All of lore.kernel.org
 help / color / mirror / Atom feed
From: Klaus Jensen <its@irrelevant.dk>
To: qemu-devel@nongnu.org
Cc: Fam Zheng <fam@euphon.net>, Kevin Wolf <kwolf@redhat.com>,
	qemu-block@nongnu.org, Klaus Jensen <k.jensen@samsung.com>,
	Gollu Appalanaidu <anaidu.gollu@samsung.com>,
	Max Reitz <mreitz@redhat.com>, Keith Busch <kbusch@kernel.org>,
	Stefan Hajnoczi <stefanha@redhat.com>,
	Klaus Jensen <its@irrelevant.dk>
Subject: [PATCH] hw/block/nvme: add broadcast nsid support flush command
Date: Mon, 25 Jan 2021 21:42:31 +0100	[thread overview]
Message-ID: <20210125204231.254925-1-its@irrelevant.dk> (raw)

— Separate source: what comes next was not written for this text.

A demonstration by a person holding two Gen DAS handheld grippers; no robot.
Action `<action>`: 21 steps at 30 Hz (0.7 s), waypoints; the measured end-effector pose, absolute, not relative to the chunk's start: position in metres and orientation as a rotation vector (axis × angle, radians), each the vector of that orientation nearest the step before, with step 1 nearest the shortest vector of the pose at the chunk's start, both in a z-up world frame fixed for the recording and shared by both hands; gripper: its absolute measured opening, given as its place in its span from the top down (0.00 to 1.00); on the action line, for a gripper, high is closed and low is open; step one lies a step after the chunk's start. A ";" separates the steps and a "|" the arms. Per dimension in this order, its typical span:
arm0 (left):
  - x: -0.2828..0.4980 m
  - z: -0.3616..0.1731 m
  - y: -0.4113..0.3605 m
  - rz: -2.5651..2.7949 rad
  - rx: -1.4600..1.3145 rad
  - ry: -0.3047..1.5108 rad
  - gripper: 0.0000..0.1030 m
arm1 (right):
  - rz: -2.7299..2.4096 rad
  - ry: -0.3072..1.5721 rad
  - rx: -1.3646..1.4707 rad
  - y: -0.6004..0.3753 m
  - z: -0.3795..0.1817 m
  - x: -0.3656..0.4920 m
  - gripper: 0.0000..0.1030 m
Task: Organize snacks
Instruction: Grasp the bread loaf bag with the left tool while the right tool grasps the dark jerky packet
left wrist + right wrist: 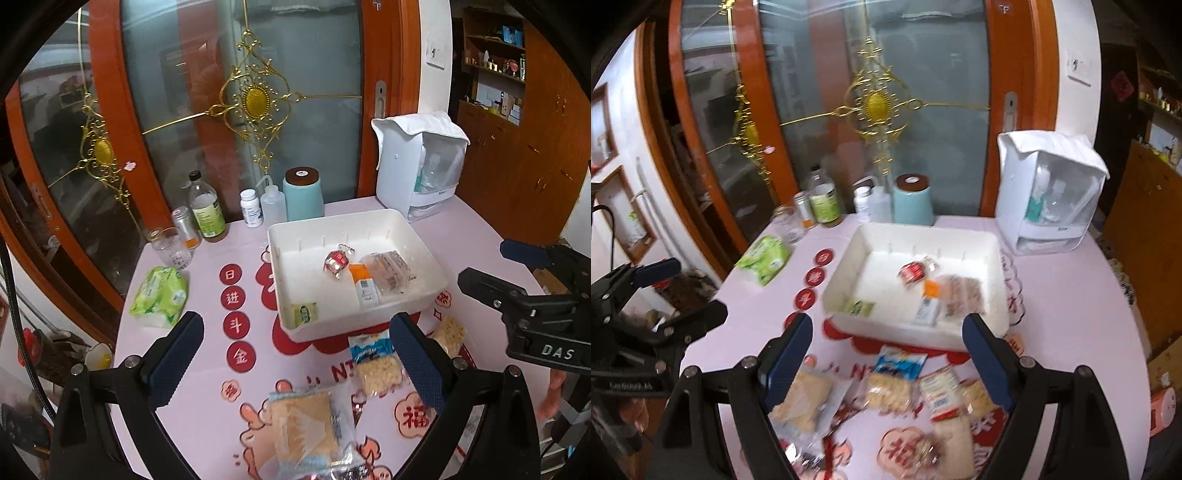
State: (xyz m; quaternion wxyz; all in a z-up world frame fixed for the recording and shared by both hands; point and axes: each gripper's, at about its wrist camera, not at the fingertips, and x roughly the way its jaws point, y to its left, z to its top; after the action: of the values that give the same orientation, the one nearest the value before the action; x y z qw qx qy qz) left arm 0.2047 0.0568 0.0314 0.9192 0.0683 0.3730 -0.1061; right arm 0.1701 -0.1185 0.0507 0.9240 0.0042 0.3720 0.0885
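Pink surface (pixel 221 406): white bin (pixel 280 295) holds a few snacks; more packets (pixel 373 365) lie loose before it. Both grippers, left (pixel 295 362) and right (pixel 886 358), hover with jaws wide, empty. Packets look light, crinkly, slippery; grip across the middle

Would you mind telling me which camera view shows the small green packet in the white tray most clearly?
The left wrist view shows the small green packet best: it is sharp, lying flat in the near left corner of the white tray. The right wrist view shows the same packet in that corner, but motion blur smears it, so its print is unreadable.
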 end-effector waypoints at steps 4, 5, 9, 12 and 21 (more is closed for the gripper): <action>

From: Gollu Appalanaidu <anaidu.gollu@samsung.com>

Add support for using the broadcast nsid to issue a flush on all
namespaces through a single command.

Signed-off-by: Gollu Appalanaidu <anaidu.gollu@samsung.com>
Reviewed-by: Klaus Jensen <k.jensen@samsung.com>
---
 include/block/nvme.h  |   8 +++
 hw/block/nvme.c       | 123 +++++++++++++++++++++++++++++++++++++++---
 hw/block/trace-events |   2 +
 3 files changed, 126 insertions(+), 7 deletions(-)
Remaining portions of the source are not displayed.